BEHOLD, THE FIC THAT HAS CONSUMED MY LIFE FOR THE PAST WEEK AND A HALF. jesus christ.

Yes, this is repo!AU Kurt/Blaine. No, I don't fucking know. But eh.


somewhere against your anatomy

i.
The gloss of the magazine is like a caress under his fingertips and he takes his sweet, precious time turning every beautiful page even though he almost feels like his own hands are not sweet enough to deserve to touch it. His gaze pores over the new releases, the razor-sharp commentary, and everything is so high-class and shining that he almost feels like his eyes are not wide enough to take it all in. That his thrilling, fluttering breath is too hot, and will curl the pages if he gets too close, and yet what a shame to keep it at arms' distance, what a waste. He wants to fall into the pages until he is beautiful, until he can stop feeling so acutely every flicker of physical imperfection that runs in his genes, in his very blood.

His father comes home.

"Kurt!" rings the voice, with that sharp hint of desperation it is always carried on.

"I'm still here," he barks back, and he stuffs the magazine back between his mattress and his boxspring, along with all the rest. His father will be up the stairs soon, and there can be no sign of them, not as long as -

Oh, but Kurt's eye catches on the issue from two weeks ago, the one he has coveted most of all. It is there, on the cover, worn so flawlessly by Kenton LaRoux. His hair is an unremarkable shade of avant-garde red, and his thick glasses are ironically retro-kitsch, but his skin, his skin, every square inch of it bared to the camera save for what's blocked by his electric neo-cello, and all of it simply swirls. It pulses, it shines, it is snow-white or ice-blue or lightning-yellow all at once. It's the most beautiful haute couture graft Kurt has ever laid eyes on, and no matter how many bracelets he has to break, no matter how much debt he has to enter into, before the season is out, it will be his. But for now he hears footsteps on the stair and throws himself stomach-down onto his bed, and picks at his fingernails.

"How's your day been, son?" asks his father, as he stands in the doorway to Kurt's room and wipes his hands on a rag long past the point of having seen better days.

Kurt's lips purse (not full enough to convey his disdain). "No different from usual," he says; and then acidly, "How was...work?"

His father frowns down at him with his ragged face. "No different from usual," he parrots back. "A few big successes today though, we might be able to afford that new TV soon after all."

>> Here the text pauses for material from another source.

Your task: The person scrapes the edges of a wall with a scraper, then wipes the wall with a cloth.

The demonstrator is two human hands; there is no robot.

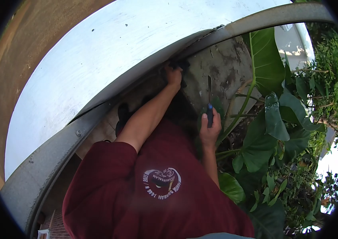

"Whose kidneys are we buying this one with?"

"Kurt - "

"How much longer?" says Kurt, sitting upright to look his father in his gauche dull green eyes. "When is this over?"

"It's my job, Kurt - "

"When am I free?"

"I'm not having this fight with you again!" says his father. He throws the rag down onto Kurt's carpet; it will stain. "You know what I do. And you know who I do it to, Kurt. I don't care how the world makes you think you should look, I'm not letting you out there to get anything done to you that would ever have to make me come for you!" His fists clench, and one raises slightly to his mouth. It is Kurt's mouth, too, and he hates to watch it. "I am not coming for my own son."

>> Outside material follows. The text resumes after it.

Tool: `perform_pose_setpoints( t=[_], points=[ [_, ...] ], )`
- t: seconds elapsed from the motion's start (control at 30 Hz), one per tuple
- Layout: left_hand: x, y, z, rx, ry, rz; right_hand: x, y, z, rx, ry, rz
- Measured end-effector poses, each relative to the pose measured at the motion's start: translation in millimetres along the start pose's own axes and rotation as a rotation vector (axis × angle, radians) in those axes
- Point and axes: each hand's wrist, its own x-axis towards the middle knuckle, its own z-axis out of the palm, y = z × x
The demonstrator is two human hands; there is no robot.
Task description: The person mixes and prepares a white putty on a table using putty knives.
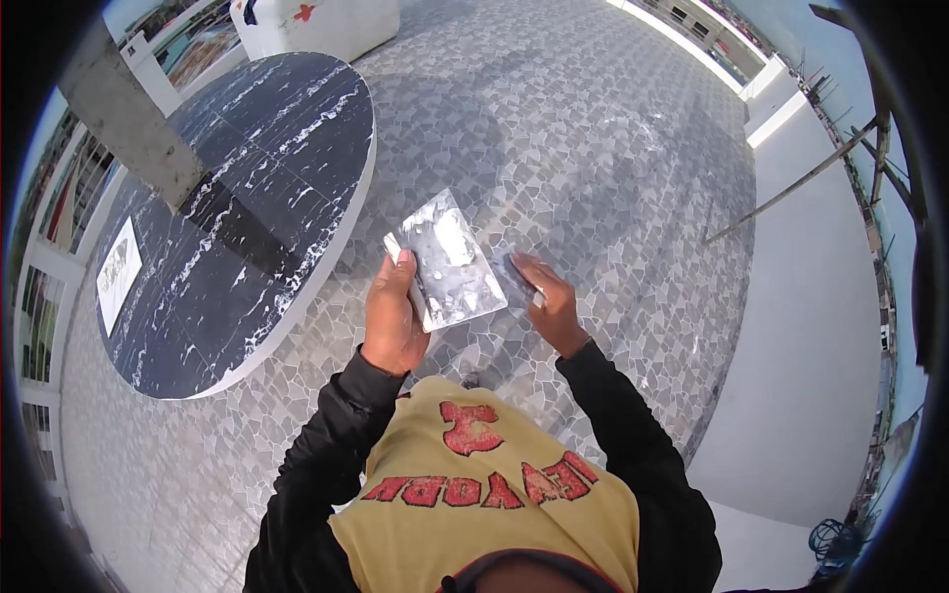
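Note:
My left hand (393, 314) grips a flat rectangular tile (447, 269) by its left edge, thumb on top. The tile is tilted, its shiny grey face marked with white smears and a bright white patch. At its right side, my right hand (550, 304) is closed on a thin grey cloth-like piece (508, 275). That piece lies close against the tile's right edge; its exact kind I cannot tell. Both hands are in front of my torso, above the patterned floor.
To the left stands a round black marble-patterned table (237, 306) around a concrete post (138, 119). A white sheet with a grey picture (120, 273) lies on it. A white block-like container (316, 30) is behind. A low white wall (806, 326) runs along the right, with a pole (791, 188) leaning there.

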Motion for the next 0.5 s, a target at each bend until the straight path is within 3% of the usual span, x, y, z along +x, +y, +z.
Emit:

"I'll pay in full," Kurt pleads, willing himself with all of his power not to cry for this, he will not cry for this. "There won't be any debt, Father, there won't be anything to collect!"

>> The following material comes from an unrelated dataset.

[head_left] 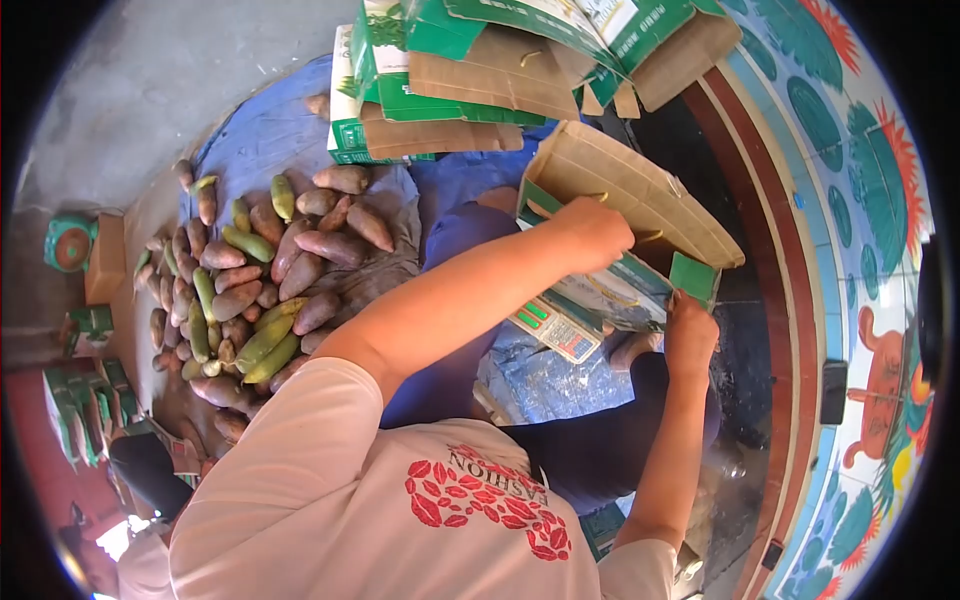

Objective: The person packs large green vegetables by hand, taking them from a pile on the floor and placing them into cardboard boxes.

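An open cardboard box, brown inside and green and white outside, stands tilted in front of me. My left hand is closed at its near upper edge, toward the box's left part; what the fingers grip is hard to make out. Lower on the right, my right hand is closed at the box's near right corner, just below a green flap. Yellowish cord handles show on the box. A scale with a keypad and green displays sits below the box, between my forearms.
Reddish tubers and green ones lie heaped at the left, partly on a blue sheet. More open boxes are stacked at the top. A painted wall curves along the right. Another person is at the lower left.
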`<state>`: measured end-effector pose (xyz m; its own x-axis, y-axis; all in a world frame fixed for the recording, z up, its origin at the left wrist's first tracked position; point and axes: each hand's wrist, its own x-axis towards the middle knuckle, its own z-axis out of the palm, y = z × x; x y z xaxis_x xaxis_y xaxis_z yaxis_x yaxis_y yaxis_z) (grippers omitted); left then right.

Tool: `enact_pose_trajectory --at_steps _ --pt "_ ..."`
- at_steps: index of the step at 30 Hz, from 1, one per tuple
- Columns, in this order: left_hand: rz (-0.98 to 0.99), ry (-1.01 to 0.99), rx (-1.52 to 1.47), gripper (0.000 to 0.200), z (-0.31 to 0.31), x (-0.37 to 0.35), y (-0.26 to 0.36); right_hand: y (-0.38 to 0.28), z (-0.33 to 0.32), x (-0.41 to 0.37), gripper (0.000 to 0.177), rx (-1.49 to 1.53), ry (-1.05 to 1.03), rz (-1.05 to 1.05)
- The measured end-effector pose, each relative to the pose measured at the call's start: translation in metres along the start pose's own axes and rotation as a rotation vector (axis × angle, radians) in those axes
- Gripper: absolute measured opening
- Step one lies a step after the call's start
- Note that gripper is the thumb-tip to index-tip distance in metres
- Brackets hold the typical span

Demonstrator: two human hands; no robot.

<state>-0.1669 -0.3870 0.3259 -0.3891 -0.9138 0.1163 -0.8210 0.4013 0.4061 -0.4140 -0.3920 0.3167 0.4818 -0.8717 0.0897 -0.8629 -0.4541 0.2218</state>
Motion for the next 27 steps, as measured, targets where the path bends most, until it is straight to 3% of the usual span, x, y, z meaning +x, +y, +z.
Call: enact_pose_trajectory --at_steps 3,9,12,15,21,22,25,27 --pt "0.006 0.057 0.017 0.011 0.004 0.0 -0.004 -0.008 -0.004 0.0 0.006 0.058 0.127 0.005" --pt "-0.047 -0.039 -0.001 0.011 0.0 -0.005 0.002 -0.012 -0.004 -0.009 0.008 0.063 0.045 0.029" --pt "0.011 0.038 -0.01 0.013 0.009 -0.005 0.0 -0.008 -0.006 -0.01 0.007 0.06 0.01 0.055" --pt "0.037 0.067 -0.027 0.015 0.01 -0.007 0.002 -0.005 -0.009 -0.01 0.003 0.033 0.11 0.021" --pt "-0.006 0.018 0.016 0.018 0.022 -0.007 0.011 -0.002 -0.011 -0.012 0.006 0.024 0.186 -0.052" --pt "-0.068 -0.09 0.008 0.018 0.013 -0.009 0.017 -0.001 -0.01 -0.013 0.007 0.033 0.189 -0.064" --pt "0.027 0.077 0.031 0.021 -0.006 -0.029 0.026 0.007 -0.002 -0.019 0.017 0.087 0.147 -0.058" --pt "0.086 0.323 -0.107 0.023 -0.024 -0.052 0.025 0.008 -0.004 -0.021 0.021 0.144 0.137 -0.045"
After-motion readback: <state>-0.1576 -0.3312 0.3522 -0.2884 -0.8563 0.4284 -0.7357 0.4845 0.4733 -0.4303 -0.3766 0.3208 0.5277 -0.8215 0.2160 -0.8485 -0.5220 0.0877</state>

"The answer is no," he says. He lifts the rag from the floor, but his eyes stay locked with Kurt's, up until the moment where he leaves the room. The gaze burns hot into the back of his skull, just like the magazines burn hot into the skin of his thigh, through the mattress and the sheets and the blood-blue coverlet. His skin isn't cold enough.

ii.
Kurt has padded the crack under his father's door with a towel to muffle the sound. Kurt has oiled the hinges on the workshop door so they do not creak. Kurt has taken off his shoes. Now, here Kurt stands in his father's...workshop, looking for exactly what he needs.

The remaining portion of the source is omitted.